De nombreuses écoles de Suisse continuent par ailleurs d’avoir des pauses de deux heures à midi pendant lesquelles les enfants rentrent à la maison pour manger, ce qui crée une charge organisationnelle importante pour les parents qui travaillent.
Selon Meinrad Vetter, ces pratiques doivent changer et il faut que les entreprises modifient aussi leurs habitudes: «Les entreprises doivent proposer des arrangements favorables aux familles: des crèches, des horaires flexibles et des opportunités de travailler depuis la maison, dit-il. C’est de cela qu’il faut discuter, et non des quotas. »
La Commission européenne a fait en novembre une première tentative visant à introduire des règles contraignantes pour augmenter la participation des femmes dans les entreprises de l’Union européenne.
Ces mesures concernent les postes d’administrateurs non exécutifs dans les entreprises cotées en bourse employant au moins 250 travailleurs.
Les Etats de l’UE sont divisés sur la nécessité de cette discrimination positive. Deux des plus importantes économies de l’Union, l’Allemagne et la Grande-Bretagne, se sont prononcées contre l’introduction de quotas obligatoires.

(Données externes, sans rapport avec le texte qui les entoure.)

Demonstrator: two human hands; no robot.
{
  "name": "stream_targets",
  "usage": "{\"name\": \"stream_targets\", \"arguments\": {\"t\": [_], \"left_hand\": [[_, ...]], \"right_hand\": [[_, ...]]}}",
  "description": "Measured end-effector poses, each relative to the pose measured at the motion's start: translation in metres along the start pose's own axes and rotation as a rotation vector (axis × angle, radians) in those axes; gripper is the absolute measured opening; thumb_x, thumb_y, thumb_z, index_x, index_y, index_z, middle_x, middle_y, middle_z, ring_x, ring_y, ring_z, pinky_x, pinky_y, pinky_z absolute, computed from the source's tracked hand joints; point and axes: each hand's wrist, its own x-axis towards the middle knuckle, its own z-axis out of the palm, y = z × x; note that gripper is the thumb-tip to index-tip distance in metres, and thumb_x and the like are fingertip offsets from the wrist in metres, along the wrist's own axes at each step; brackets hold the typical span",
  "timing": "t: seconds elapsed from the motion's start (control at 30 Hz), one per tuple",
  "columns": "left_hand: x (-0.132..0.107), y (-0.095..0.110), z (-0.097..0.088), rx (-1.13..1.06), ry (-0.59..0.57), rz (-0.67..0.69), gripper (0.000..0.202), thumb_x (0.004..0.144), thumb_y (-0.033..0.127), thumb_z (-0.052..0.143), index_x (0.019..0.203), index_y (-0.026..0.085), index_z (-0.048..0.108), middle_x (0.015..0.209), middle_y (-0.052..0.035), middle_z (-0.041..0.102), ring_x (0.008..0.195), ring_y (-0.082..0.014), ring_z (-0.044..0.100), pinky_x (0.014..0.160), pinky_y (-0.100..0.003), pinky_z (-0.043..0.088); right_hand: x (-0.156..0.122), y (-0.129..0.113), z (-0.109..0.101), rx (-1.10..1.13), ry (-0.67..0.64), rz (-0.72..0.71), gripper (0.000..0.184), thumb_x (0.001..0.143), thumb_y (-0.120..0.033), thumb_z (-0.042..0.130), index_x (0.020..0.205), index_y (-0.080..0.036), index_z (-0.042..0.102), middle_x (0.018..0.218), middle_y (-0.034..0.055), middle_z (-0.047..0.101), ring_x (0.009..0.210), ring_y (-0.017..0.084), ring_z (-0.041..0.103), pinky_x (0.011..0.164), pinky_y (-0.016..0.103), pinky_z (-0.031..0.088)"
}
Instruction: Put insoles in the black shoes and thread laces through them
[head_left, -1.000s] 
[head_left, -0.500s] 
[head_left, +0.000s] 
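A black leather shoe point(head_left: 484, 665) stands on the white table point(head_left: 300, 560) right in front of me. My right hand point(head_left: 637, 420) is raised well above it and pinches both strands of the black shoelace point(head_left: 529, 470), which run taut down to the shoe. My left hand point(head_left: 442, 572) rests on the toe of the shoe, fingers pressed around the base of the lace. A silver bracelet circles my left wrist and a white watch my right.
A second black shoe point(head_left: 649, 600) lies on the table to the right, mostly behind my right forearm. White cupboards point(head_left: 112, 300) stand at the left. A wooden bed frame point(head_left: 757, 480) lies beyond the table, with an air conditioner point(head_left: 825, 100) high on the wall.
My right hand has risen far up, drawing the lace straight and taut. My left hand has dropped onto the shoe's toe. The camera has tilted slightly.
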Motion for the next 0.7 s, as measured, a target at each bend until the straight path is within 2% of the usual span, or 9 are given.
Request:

Les membres de l’UE vont maintenant débattre du plan avec la Commission et le Parlement européen.
Un sondage réalisé auprès de 1100 professionnels ayant une expérience de travail en Suisse a été mené en 2011 par l’Université George Washington avec l’aide de l’ambassade des Etats-Unis à Berne. 85% des personnes interrogées étaient des femmes, dont 70% disposaient d’une formation universitaire.
L’étude a montré qu’une majorité de femmes (54%) et d’hommes (89%) rejettent le système des quotas. Toutefois, 73% des femmes estiment qu’il y a des barrières empêchant les femmes d’atteindre les postes de cadres, ce que réfutent 61% des hommes.
Deux tiers des hommes et 89% des femmes interrogées pensent qu’avoir des enfants affecte les chances de carrière des femmes de manière négative. 86% des personnes interrogées pensent que les horaires scolaires doivent changer pour être plus adaptés aux parents qui travaillent.